# What to work on
Your answer must be an exact copy of the records, minus any pictures.

(Items from a dataset)

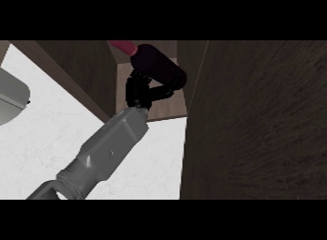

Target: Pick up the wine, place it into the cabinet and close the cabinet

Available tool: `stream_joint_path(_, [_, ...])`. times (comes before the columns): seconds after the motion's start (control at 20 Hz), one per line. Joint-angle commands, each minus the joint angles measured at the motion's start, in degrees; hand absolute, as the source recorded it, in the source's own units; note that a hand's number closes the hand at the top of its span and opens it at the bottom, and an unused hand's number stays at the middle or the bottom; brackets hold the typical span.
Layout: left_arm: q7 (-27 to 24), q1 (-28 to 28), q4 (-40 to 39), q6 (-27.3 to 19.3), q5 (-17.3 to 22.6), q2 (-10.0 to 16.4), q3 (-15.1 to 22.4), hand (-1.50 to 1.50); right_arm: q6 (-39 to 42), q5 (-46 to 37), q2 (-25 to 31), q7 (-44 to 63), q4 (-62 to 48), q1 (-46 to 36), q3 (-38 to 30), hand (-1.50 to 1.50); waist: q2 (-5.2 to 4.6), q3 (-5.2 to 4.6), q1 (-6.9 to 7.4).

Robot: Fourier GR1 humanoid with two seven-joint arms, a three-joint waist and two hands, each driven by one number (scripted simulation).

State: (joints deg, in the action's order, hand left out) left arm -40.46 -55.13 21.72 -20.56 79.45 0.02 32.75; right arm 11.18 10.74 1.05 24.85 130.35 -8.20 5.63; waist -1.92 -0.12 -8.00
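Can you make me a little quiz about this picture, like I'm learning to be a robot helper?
1. True or false: the left hand holds nothing.
2. What colour is the top of the wine bottle? A green, B red, C white.
3. Fill in: the cabinet door stands ____.
Key: 1 false, its fingers curl round the wine bottle; 2 B; 3 open.

Wine bottle (159,63) runs off at the top, red end clipped, its base hidden in the left hand (138,93). That grey rounded object (1,93) is cut by the left edge, so there's no telling what it is.
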Motion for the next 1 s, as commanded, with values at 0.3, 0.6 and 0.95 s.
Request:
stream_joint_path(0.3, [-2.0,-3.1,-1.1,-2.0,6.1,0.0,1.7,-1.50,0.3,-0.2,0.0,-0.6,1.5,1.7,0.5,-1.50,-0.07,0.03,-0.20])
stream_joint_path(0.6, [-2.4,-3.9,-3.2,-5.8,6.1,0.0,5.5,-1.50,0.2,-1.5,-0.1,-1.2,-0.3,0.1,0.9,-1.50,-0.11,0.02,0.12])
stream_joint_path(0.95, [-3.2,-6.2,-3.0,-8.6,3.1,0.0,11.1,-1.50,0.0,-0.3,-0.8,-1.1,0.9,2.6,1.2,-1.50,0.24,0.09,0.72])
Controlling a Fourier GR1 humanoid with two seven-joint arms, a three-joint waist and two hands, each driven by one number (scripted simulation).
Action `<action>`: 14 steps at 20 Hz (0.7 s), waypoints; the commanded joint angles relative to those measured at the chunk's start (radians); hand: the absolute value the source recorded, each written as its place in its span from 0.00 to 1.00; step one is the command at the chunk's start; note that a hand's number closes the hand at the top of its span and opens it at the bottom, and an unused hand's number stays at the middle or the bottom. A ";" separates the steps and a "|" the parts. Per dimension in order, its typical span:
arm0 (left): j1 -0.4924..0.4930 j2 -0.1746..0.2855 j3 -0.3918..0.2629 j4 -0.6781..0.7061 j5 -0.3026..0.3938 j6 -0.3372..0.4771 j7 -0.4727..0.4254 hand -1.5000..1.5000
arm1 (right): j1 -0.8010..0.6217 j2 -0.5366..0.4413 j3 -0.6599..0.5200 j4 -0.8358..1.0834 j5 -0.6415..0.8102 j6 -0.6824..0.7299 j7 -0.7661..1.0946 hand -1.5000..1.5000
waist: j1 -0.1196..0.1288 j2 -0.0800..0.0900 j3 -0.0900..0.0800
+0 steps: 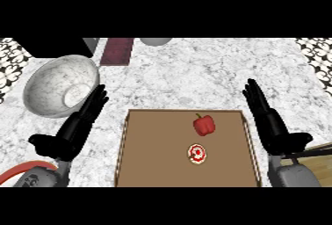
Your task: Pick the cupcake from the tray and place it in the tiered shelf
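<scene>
Cupcake (198, 154) sits on tray (156, 145), near-centre, w/ red pepper (204, 125) just beyond, not touching. L hand (70, 132) & R hand (277, 129) flank tray over tabletop (194, 74), fingers straight, holding nothing. Grey bowl (62, 85) far left.

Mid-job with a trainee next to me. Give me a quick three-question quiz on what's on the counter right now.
1. True or false: the cupcake lies on the tray, nearer the robot than the pepper.
2. What do the left hand and right hand hold? A) the cupcake B) the pepper C) nothing; both are open beside the tray
3. Fill in: the bowl stands off the tray, to its far ____ side.

Key: 1 true; 2 C; 3 left.
</scene>
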State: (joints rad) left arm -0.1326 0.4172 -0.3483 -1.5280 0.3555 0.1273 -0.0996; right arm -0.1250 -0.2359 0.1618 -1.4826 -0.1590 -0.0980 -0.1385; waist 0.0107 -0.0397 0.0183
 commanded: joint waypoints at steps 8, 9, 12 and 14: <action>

# Task answer
Target: Pick up the wine, place it into the cabinet and close the cabinet

Available tool: `stream_joint_path(_, [_, ...])`. times (comes before the columns): seconds after the motion's start (control at 20 Hz), one per line. Joint-angle commands, each minus the joint angles measured at the motion's start, in degrees; hand absolute, as the source recorded it, in the source's own units; note that a hand's number closes the hand at the top of its span and opens it at the bottom, and an unused hand's number stays at the middle or the bottom; brackets hold the typical span.
Layout: left_arm: q7 (-27 to 24), q1 (-28 to 28), q4 (-40 to 39), q6 (-27.3 to 19.3), q5 (-17.3 to 22.6), q2 (-10.0 to 16.4), q3 (-15.1 to 22.4), hand (-1.50 to 1.50); right_arm: q6 (-39 to 42), q5 (-46 to 37), q2 (-25 to 31), q7 (-44 to 63), q4 (-62 to 48), q1 (-46 to 36), q3 (-38 to 30), hand (-1.50 to 1.50); waist: q2 (-5.2 to 4.6), q3 (-5.2 to 4.6), q1 (-6.9 to 7.4).

Robot: Fourier GR1 humanoid with two seven-joint arms, a three-joint waist and two hands, each driven by one number (scripted simulation).

State: (joints deg, in the action's order, hand left out) left arm -40.46 -55.13 21.72 -20.56 79.45 0.02 32.75; right arm 11.18 10.74 1.05 24.85 130.35 -8.20 5.63; waist -1.92 -0.12 -8.00
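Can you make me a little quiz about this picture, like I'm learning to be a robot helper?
1. True or false: the left hand holds nothing.
2. What colour is the top of the wine bottle? A green, B red, C white.
3. Fill in: the cabinet door stands ____.
Key: 1 false, its fingers curl round the wine bottle; 2 B; 3 open.

Wine bottle (159,63) runs off at the top, red end clipped, its base hidden in the left hand (138,93). That grey rounded object (1,93) is cut by the left edge, so there's no telling what it is.
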Motion for the next 1 s, as commanded, with values at 0.3, 0.6 and 0.95 s.
Request:
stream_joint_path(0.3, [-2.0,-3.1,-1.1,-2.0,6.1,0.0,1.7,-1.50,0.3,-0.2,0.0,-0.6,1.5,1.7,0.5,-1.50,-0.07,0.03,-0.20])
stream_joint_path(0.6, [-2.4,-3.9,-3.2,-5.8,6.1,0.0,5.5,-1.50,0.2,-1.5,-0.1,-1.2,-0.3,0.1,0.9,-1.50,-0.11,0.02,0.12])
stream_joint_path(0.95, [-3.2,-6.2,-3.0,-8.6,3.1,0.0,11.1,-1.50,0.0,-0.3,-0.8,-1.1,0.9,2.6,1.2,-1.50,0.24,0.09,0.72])
Controlling a Fourier GR1 humanoid with two seven-joint arms, a three-joint waist and two hands, each driven by one number (scripted simulation).
Action `<action>`: 14 steps at 20 Hz (0.7 s), waypoints; the commanded joint angles relative to those measured at the chunk's start (radians); hand: the absolute value the source recorded, each written as its place in its span from 0.00 to 1.00; step one is the command at the chunk's start; note that a hand's number closes the hand at the top of its span and opens it at the bottom, and an unused hand's number stays at the middle or the bottom. A ";" separates the steps and a "|" the parts. Per dimension in order, its typical span:
arm0 (left): j1 -0.4924..0.4930 j2 -0.1746..0.2855 j3 -0.3918..0.2629 j4 -0.6781..0.7061 j5 -0.3026..0.3938 j6 -0.3372..0.4771 j7 -0.4727..0.4254 hand -1.5000..1.5000
arm1 (right): j1 -0.8010..0.6217 j2 -0.5366..0.4413 j3 -0.6599..0.5200 j4 -0.8358..1.0834 j5 -0.6415..0.8102 j6 -0.6824..0.7299 j7 -0.7661..1.0946 hand -1.5000..1.5000
waist: j1 -0.1196..0.1288 j2 -0.0800..0.0900 j3 -0.0900..0.0800
+0 steps: 
Your task: Pick the cupcake from the tray and place it in the tiered shelf
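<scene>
Cupcake (198, 154) sits on tray (156, 145), near-centre, w/ red pepper (204, 125) just beyond, not touching. L hand (70, 132) & R hand (277, 129) flank tray over tabletop (194, 74), fingers straight, holding nothing. Grey bowl (62, 85) far left.

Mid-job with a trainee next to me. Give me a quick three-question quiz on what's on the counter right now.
1. True or false: the cupcake lies on the tray, nearer the robot than the pepper.
2. What do the left hand and right hand hold? A) the cupcake B) the pepper C) nothing; both are open beside the tray
3. Fill in: the bowl stands off the tray, to its far ____ side.

Key: 1 true; 2 C; 3 left.
</scene>
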State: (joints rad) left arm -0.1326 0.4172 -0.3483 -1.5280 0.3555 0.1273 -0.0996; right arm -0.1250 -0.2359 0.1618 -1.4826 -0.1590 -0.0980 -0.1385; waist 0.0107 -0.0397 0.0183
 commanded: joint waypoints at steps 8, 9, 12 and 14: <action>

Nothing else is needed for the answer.